__Task brief__
The sole answer should be the number of lines in the material below that hold "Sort".

__Source data__

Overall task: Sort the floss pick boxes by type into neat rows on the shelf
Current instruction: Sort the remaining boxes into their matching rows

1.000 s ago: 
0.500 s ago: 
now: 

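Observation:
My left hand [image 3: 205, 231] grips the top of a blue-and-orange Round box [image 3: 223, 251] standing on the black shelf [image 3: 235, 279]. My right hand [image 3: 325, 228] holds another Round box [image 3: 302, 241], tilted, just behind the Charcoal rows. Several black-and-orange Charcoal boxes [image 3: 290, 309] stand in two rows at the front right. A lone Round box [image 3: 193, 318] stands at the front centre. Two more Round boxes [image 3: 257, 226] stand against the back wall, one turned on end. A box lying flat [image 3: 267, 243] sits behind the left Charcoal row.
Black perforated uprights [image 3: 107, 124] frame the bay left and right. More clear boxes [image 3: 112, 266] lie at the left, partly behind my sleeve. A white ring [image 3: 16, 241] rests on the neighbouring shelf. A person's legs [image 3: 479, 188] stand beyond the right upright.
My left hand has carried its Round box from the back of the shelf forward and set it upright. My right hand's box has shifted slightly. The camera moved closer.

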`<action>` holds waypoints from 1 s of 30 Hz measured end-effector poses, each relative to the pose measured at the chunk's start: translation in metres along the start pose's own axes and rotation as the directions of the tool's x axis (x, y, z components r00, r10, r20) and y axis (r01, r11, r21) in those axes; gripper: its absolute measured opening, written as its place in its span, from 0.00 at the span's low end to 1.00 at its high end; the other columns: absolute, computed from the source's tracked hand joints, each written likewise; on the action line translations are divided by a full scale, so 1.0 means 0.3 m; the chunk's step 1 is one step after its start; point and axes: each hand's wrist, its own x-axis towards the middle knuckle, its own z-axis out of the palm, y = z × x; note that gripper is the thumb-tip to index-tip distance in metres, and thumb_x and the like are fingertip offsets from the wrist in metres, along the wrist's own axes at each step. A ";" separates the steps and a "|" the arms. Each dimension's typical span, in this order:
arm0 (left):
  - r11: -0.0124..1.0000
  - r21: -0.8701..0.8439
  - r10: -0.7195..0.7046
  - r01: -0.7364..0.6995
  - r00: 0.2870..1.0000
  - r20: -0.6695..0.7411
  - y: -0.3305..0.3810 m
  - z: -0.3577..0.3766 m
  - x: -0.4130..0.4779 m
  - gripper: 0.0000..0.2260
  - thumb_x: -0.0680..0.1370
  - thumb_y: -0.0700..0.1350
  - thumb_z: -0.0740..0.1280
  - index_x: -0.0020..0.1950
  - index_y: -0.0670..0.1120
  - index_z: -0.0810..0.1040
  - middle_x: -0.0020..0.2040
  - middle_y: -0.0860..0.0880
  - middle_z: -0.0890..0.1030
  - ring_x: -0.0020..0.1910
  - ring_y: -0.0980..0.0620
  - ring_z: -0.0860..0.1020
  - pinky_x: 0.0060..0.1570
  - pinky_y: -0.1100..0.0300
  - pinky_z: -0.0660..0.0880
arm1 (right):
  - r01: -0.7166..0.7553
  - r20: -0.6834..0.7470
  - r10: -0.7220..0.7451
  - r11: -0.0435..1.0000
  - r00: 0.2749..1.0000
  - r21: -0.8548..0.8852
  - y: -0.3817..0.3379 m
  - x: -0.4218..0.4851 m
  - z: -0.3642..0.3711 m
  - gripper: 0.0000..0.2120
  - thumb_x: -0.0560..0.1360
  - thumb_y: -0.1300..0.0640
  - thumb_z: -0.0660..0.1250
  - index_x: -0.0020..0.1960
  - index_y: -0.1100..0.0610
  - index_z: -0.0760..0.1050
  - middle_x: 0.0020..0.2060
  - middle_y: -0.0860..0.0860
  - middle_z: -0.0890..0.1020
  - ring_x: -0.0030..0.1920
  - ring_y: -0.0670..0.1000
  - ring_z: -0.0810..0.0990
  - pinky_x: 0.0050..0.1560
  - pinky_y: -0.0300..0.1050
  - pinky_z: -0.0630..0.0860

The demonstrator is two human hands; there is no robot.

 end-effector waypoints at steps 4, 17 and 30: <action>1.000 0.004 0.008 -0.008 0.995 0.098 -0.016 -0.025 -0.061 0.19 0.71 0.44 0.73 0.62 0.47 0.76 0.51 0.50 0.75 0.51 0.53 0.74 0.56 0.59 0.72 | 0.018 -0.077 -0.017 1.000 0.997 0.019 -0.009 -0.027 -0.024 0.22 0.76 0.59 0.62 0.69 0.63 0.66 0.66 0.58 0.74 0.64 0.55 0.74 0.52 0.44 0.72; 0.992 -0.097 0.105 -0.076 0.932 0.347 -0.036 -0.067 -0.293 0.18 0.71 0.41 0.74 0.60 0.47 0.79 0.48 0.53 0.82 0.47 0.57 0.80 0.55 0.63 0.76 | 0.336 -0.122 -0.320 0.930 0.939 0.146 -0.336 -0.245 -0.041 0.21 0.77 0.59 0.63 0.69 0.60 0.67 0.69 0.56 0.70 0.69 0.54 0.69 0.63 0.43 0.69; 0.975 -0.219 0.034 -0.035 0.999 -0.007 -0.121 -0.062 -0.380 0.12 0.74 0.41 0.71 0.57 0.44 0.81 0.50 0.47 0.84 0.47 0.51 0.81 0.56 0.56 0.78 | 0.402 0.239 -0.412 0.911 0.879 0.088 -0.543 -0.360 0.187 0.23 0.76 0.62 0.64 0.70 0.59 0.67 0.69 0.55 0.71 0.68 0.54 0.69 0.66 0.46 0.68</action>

__Result of this task__
2